(WHAT THE TASK REQUIRES): Every line of the material is to be duplicated precisely.

(DATA BELOW):
━━━━━━━━━━━━━━━━━━━━

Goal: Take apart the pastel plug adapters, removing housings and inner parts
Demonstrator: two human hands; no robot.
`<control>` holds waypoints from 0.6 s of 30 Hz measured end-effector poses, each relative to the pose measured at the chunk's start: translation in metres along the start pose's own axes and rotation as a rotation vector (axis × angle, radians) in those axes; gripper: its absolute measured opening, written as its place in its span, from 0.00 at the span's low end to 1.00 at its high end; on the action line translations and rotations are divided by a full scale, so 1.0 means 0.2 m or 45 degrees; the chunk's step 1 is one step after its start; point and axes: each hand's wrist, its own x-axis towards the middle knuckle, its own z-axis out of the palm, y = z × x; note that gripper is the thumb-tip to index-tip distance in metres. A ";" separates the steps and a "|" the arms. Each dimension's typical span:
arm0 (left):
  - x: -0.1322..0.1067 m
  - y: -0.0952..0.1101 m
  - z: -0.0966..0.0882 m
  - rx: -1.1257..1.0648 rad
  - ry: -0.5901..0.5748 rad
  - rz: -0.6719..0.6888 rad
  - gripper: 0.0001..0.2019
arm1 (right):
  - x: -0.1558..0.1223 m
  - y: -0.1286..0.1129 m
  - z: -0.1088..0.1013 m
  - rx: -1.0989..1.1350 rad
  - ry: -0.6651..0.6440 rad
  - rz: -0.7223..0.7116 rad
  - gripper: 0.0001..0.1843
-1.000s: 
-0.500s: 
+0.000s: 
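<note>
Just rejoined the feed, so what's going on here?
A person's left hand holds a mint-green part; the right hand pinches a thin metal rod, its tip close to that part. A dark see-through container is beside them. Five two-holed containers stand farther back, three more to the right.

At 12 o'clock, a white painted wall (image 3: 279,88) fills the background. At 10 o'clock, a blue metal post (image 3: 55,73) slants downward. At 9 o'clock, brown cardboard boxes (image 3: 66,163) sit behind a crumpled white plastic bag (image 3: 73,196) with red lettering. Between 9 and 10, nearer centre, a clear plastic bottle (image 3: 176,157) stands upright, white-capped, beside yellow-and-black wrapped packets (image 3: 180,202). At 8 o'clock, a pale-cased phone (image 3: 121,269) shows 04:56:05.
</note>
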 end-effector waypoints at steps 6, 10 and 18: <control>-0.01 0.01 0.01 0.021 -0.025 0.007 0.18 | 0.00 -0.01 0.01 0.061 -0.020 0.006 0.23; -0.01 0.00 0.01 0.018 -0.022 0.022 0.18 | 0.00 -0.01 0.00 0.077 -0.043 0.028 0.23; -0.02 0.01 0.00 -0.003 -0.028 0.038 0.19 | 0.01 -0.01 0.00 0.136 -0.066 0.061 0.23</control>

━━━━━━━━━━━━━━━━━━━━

(WRITTEN RESPONSE):
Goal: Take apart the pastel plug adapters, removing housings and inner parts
Demonstrator: two human hands; no robot.
`<control>` holds waypoints from 0.6 s of 30 Hz measured end-effector poses, each relative to the pose measured at the chunk's start: translation in metres along the start pose's own axes and rotation as a rotation vector (axis × angle, radians) in those axes; gripper: its absolute measured opening, written as its place in its span, from 0.00 at the span's low end to 1.00 at its high end; on the action line translations and rotations are divided by a full scale, so 1.0 means 0.2 m or 45 degrees; the chunk's step 1 is one step after its start; point and axes: each hand's wrist, its own x-axis towards the middle knuckle, its own z-axis out of the palm, y = z × x; note that gripper is the thumb-tip to index-tip distance in metres. A ";" separates the steps and a "|" the arms. Each dimension's typical span:
arm0 (left):
  - x: -0.1322..0.1067 m
  - y: -0.0952..0.1101 m
  - z: -0.0966..0.0882 m
  - rx: -1.1257..1.0648 rad
  - ry: -0.5901..0.5748 rad
  - rz: -0.6719..0.6888 rad
  - gripper: 0.0001..0.2019
arm1 (right):
  - x: -0.1558..0.1223 m
  - y: -0.1286..0.1129 m
  - z: -0.1088..0.1013 m
  - rx: -1.0989..1.1350 rad
  - ry: -0.6651..0.6440 rad
  - rz: -0.7223..0.7116 rad
  - gripper: 0.0001..0.1843
-1.000s: 
-0.500s: 
+0.000s: 
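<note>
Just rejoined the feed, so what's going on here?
A person's left hand holds a mint-green part; the right hand pinches a thin metal rod, its tip close to that part. A dark see-through container is beside them. Five two-holed containers stand farther back, three more to the right.

At 12 o'clock, a white painted wall (image 3: 279,88) fills the background. At 10 o'clock, a blue metal post (image 3: 55,73) slants downward. At 9 o'clock, brown cardboard boxes (image 3: 66,163) sit behind a crumpled white plastic bag (image 3: 73,196) with red lettering. Between 9 and 10, nearer centre, a clear plastic bottle (image 3: 176,157) stands upright, white-capped, beside yellow-and-black wrapped packets (image 3: 180,202). At 8 o'clock, a pale-cased phone (image 3: 121,269) shows 04:56:05.
</note>
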 end-effector waypoints at steps 6, 10 and 18: <control>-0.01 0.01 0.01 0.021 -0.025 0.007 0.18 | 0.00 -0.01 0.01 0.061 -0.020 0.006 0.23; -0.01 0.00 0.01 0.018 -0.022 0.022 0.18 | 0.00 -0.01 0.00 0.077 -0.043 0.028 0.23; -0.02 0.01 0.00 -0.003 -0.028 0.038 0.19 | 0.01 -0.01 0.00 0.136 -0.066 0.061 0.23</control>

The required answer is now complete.